Ce que je voulais faire et que je n'ai pas fait : nettoyer le séjour, le couloir et la chambre à fond (finalement, Fiancé et moi avons décidé de le faire le week-end prochain, c'est donc réglé). Changer la litière du chat (finalement, je l'ai fait hier, tout va donc très bien). Repasser (finalement, j'ai reporté à la prochaine fois). Me faire les ongles (finalement, j'ai reporté à je ne sais pas quand). Me faire une petite séance de yoga perso (m'en fous, mon cours a lieu mercredi, c'est très bientôt). Surfer sur le Net (impossible : maintenant, ma ligne est tout bonnement coupée, même le téléphone fixe ne fonctionne plus. Si vous saviez d'où je blogue...).

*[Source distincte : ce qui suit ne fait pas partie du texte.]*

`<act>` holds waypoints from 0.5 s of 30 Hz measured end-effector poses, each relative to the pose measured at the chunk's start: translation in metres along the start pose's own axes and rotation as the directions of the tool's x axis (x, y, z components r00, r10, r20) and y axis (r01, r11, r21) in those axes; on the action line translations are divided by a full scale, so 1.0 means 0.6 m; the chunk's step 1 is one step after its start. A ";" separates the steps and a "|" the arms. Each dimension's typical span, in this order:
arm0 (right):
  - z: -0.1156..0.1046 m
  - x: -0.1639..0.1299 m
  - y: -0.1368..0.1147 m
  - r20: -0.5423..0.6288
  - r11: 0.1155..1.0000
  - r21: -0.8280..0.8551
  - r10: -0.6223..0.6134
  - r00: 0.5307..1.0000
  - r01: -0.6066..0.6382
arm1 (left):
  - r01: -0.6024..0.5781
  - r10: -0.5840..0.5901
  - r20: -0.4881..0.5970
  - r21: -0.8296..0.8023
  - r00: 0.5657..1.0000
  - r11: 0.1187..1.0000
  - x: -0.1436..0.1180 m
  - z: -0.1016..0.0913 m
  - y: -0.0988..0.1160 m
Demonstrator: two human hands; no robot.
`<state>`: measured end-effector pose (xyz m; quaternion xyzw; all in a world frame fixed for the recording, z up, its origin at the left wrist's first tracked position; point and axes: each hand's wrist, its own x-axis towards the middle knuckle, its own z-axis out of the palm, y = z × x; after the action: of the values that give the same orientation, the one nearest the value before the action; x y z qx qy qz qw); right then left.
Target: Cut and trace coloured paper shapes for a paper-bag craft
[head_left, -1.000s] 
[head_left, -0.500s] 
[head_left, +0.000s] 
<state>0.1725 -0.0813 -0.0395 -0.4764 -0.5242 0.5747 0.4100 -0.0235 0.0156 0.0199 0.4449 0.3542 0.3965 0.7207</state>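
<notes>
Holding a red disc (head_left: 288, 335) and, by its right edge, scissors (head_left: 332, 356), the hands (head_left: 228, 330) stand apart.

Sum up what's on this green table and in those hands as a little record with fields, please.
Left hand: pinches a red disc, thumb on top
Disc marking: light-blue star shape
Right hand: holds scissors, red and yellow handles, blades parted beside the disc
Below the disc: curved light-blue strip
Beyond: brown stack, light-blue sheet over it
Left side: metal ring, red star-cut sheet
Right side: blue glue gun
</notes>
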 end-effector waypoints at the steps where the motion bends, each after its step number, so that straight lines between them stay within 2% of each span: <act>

Ce que je n'avais pas prévu de faire et que j'ai fait quand même, parce que j'aime vivre dans le risque : dîner vendredi soir avec quatre garçons - un Américain, un homosexuel, un homme marié et un consultant impossible à faire taire - au lieu de rentrer manger chez moi tranquillement en discutant avec Fiancé (qui, lui, avait déjà dîné. Non, c'est important comme détail).
Bon, je ne dis pas qu'il l'a complètement bien pris, mais en même temps, il s'en fout un peu parce qu'il sait me faire confiance. Et j'avais un grand besoin de sortir et de faire tout à fait autre chose après la semaine et la journée épuisantes que je m'étais tapées.
Du reste, personne, ce soir-là, ne m'a draguée. Je crois (je ne comprends pas toutes les nuances de l'américain).